Стемнело. Дмитрий поднялся из-за столика и вылил остатки вина в стаканы.

– Винный запах столетий перебивает страх и запреты.

Мы двинулись было к выходу, когда Дима тронул меня за плечо.

– Оглянись.

Я взглянул на низкий обелиск из черного гранита. Высеченный на нем портрет девушки показался знакомым. Ее глаза смотрели на меня пронзительно и выжидающе. Я присел на лавочку.

«Марина Н. 197… – 199…Помним, скорбим. Мама, папа, брат».

– Кажется, что-то с легкими, – сказал Дима и достал сигарету.

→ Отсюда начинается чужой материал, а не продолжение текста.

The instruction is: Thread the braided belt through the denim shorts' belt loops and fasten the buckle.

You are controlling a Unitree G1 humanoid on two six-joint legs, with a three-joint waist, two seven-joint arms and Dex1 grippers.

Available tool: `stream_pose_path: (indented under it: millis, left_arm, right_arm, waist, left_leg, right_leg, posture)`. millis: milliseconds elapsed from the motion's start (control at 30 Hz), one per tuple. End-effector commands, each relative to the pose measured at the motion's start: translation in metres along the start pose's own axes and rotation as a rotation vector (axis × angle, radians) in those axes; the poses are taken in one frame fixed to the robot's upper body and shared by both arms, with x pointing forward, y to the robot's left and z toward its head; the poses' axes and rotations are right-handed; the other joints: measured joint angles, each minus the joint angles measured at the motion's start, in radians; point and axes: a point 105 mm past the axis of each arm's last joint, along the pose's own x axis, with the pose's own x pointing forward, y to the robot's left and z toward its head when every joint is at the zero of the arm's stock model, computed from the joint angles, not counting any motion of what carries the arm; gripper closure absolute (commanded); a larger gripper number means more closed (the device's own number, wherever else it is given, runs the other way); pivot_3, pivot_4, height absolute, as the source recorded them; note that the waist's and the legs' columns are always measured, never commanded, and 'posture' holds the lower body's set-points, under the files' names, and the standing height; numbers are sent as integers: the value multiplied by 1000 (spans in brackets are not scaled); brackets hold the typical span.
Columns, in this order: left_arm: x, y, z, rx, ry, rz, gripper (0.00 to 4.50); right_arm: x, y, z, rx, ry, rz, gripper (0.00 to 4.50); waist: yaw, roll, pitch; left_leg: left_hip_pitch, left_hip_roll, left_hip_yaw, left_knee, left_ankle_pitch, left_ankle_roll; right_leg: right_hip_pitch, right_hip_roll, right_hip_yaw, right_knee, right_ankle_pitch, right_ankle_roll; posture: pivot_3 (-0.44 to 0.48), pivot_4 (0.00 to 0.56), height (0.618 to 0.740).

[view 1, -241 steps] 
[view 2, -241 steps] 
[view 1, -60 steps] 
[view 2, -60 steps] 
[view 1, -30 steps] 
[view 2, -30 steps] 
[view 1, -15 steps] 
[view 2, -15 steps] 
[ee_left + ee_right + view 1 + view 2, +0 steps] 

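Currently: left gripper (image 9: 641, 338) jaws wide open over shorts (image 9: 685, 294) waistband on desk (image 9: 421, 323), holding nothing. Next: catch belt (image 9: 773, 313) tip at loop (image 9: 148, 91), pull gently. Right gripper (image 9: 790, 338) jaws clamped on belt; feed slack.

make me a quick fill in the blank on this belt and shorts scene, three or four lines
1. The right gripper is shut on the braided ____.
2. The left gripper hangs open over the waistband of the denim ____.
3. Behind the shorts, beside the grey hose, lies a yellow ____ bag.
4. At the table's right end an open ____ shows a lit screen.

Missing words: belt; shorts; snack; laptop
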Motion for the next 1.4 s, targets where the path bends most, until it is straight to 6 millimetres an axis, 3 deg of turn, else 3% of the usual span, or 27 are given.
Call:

Дождь стучал по стеклам, шептался около окон, и я почувствовал, что за нитями дождя притаилось мое прошлое, молчаливое и невидимое. Здесь пустота и холодная испарина, клочья ушедшего бытия, беспомощность, бесцельно пульсирующая жизнь, но там, в сумраке аллей, среди крестов, ошеломляюще близко, ее дыхание, ее непостижимое присутствие. Я лег на кровать и закрыл глаза. Решение пришло мгновенно. Я вскочил и, накинув пиджак, вышел на улицу. Дождь уже закончился. В полуночной тишине редкие капли падали с деревьев на мерцающее серебро асфальта. Вдали слышались раскаты грома. Гроза уходила, и только лиловое небо выдавало недавнее ее присутствие.

По обеим сторонам аллеи, словно хлопья снега, неистово благоухая, белели лилии. Она вышла из-за куста жасмина и остановилась. Я взял ее за руку и повел по дорожке к воротам. Краем глаза я наблюдал за ней, но Марина хранила молчание и послушно следовала за мной. Ее притягательная сила нарастала с каждой минутой и, в конце концов, поразившись собственной смелости, я завел ее в какой-то двор. Часть дома готовилась к капитальному ремонту, и поэтому двери всех квартир были распахнуты. Посреди двора рос высоченный столетний тополь, ствол которого упирался в синеву неба. Мы стали под сенью старого дерева и я, обняв Марину, поцеловал ее. Она приняла это как должное. Ни единого слова не вырвалось из ее губ, когда я оторвался от них. Марина молча вошла за мной в пустынный подъезд. Мы поднялись на второй этаж, зашли в какую-то квартиру. Я обнял ее, и наши губы снова слились в поцелуе. То были неистовые поцелуи, не оставляющие никаких сомнений в том, что нашим телам надо помочь освободиться от ненужных одежд. Я швырнул свой пиджак на брошенный жильцами продавленный диванчик и подвел к нему Марину. Она отстранила мои руки и сама сняла белое платье.

Уже потом пришла покаянная мысль:

– Боже, какое кощунство! Ведь она мертва…

Марина куда-то исчезла, и я, подавленный и опустошенный

нелепостью происшедшего, побрел домой.


Каждый вечер я брожу по кладбищу в надежде снова ее встретить. Маленький черный обелиск тускло поблескивает в сумраке зарослей. Марина смотрит на меня безразлично холодно, как смотрят лишь разлюбившие женщины.